Copy, from the data below, every line that has "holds" in it.
*-*-*
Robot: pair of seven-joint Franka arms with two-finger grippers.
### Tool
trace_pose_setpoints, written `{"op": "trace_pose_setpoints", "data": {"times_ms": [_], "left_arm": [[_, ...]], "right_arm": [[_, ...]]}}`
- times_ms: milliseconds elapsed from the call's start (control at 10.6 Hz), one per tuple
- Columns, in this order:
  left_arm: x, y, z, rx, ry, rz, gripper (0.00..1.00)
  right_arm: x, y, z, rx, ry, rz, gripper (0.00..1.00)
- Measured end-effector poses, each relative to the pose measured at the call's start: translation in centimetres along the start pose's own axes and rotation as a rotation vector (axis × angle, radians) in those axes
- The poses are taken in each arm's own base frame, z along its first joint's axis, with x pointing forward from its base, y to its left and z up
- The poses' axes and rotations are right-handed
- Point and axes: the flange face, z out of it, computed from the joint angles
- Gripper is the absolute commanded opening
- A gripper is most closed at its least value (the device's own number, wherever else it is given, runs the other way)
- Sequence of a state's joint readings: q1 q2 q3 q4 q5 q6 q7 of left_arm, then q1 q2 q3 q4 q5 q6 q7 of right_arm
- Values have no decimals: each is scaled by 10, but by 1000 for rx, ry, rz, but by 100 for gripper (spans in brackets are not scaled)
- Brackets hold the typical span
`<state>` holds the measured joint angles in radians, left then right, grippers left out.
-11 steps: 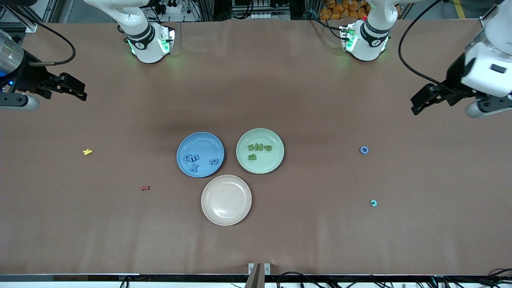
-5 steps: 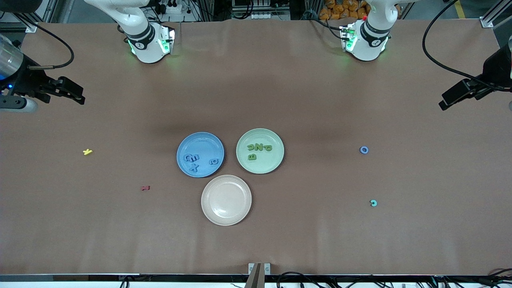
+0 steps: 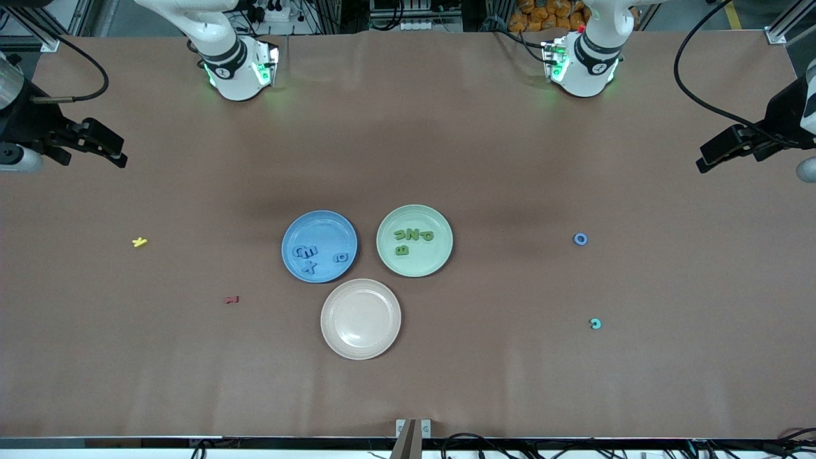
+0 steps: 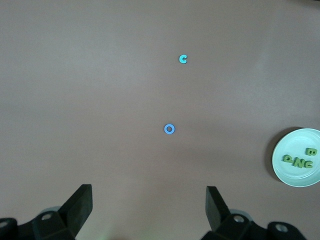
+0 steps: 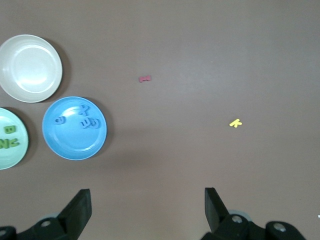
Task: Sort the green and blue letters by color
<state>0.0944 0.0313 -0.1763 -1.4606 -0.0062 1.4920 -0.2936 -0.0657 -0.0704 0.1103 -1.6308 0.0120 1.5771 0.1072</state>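
Three blue letters lie on the blue plate, and several green letters lie on the green plate. A blue O and a teal C lie loose on the table toward the left arm's end. My left gripper hangs open and empty over the table edge at that end. My right gripper hangs open and empty over the right arm's end.
An empty beige plate sits nearer the front camera than the two coloured plates. A yellow letter and a dark red letter lie toward the right arm's end.
Both grippers have drawn outward toward their own ends of the table, the left one farther. The letters and plates have not moved.
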Motion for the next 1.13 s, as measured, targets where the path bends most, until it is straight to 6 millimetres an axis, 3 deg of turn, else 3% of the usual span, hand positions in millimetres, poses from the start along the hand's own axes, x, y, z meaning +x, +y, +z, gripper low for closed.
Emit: {"op": "trace_pose_setpoints", "data": {"times_ms": [283, 849, 1132], "left_arm": [[-1, 2, 0, 0, 0, 6, 100], [-9, 24, 0, 7, -5, 56, 100], [-11, 23, 1, 11, -18, 57, 100]], "right_arm": [[-3, 16, -3, 31, -21, 36, 100], [-9, 18, 3, 32, -79, 40, 100], [-9, 27, 17, 31, -113, 57, 100]]}}
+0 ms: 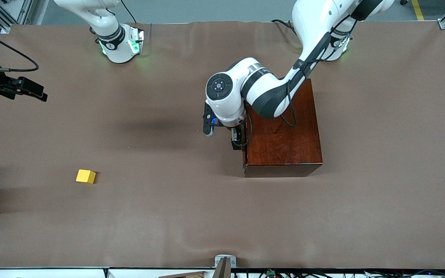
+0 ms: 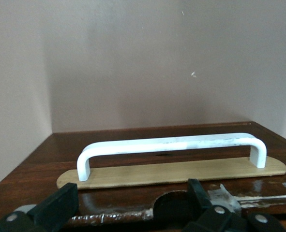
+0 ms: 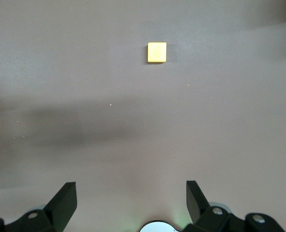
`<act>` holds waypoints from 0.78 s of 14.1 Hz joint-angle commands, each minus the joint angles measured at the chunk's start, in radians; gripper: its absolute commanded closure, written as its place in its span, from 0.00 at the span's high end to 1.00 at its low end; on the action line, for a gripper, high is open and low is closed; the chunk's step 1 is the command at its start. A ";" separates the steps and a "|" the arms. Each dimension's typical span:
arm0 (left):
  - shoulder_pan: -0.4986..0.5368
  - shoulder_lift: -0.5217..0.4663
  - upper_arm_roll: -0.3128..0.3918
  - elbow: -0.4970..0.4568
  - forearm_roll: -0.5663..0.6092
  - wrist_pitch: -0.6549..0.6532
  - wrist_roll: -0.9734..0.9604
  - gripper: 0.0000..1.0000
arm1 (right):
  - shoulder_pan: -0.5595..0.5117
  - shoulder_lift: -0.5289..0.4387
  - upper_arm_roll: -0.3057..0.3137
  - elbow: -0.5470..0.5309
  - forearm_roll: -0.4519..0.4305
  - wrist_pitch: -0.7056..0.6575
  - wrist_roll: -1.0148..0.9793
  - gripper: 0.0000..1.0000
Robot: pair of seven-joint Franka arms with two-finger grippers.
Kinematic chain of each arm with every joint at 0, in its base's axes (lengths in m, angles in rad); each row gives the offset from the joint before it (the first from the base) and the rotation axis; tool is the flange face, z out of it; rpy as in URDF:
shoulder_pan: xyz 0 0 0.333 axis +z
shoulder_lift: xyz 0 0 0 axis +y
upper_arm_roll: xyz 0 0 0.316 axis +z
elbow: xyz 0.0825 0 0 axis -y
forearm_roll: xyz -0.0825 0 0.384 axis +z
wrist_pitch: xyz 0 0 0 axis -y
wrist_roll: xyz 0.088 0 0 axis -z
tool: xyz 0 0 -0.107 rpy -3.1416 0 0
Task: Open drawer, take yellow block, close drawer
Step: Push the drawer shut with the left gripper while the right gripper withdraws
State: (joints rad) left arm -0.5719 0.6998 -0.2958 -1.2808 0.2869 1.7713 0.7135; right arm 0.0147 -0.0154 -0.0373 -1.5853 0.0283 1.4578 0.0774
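The dark reddish-brown wooden box stands mid-table, and its drawer front faces the right arm's end. The drawer looks pushed in, its white bar handle free. My left gripper hangs open just in front of the handle, touching nothing. The yellow block lies on the bare table, nearer the front camera and toward the right arm's end. My right gripper waits open and empty high over that end of the table, well apart from the block.
A brown mat covers the whole table. The right arm's base glows green at the table's edge farthest from the front camera. A small metal bracket sits at the edge nearest it.
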 commanded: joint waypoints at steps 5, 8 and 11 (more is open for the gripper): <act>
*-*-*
> _COMPLETED EXERCISE_:
`<state>` holds the measured joint angles in radians, left then right, grippers left out.
`<act>` holds waypoints from 0.78 s of 14.1 Hz joint-angle commands, each minus the joint angles measured at the chunk's start, in radians; gripper: its absolute commanded closure, written as its place in its span, from 0.00 at the span's high end to 1.00 at its low end; on the action line, for a gripper, high is open and low is closed; the chunk's step 1 is the command at its start. A ";" separates the steps and a "|" the arms. Each dimension's typical span:

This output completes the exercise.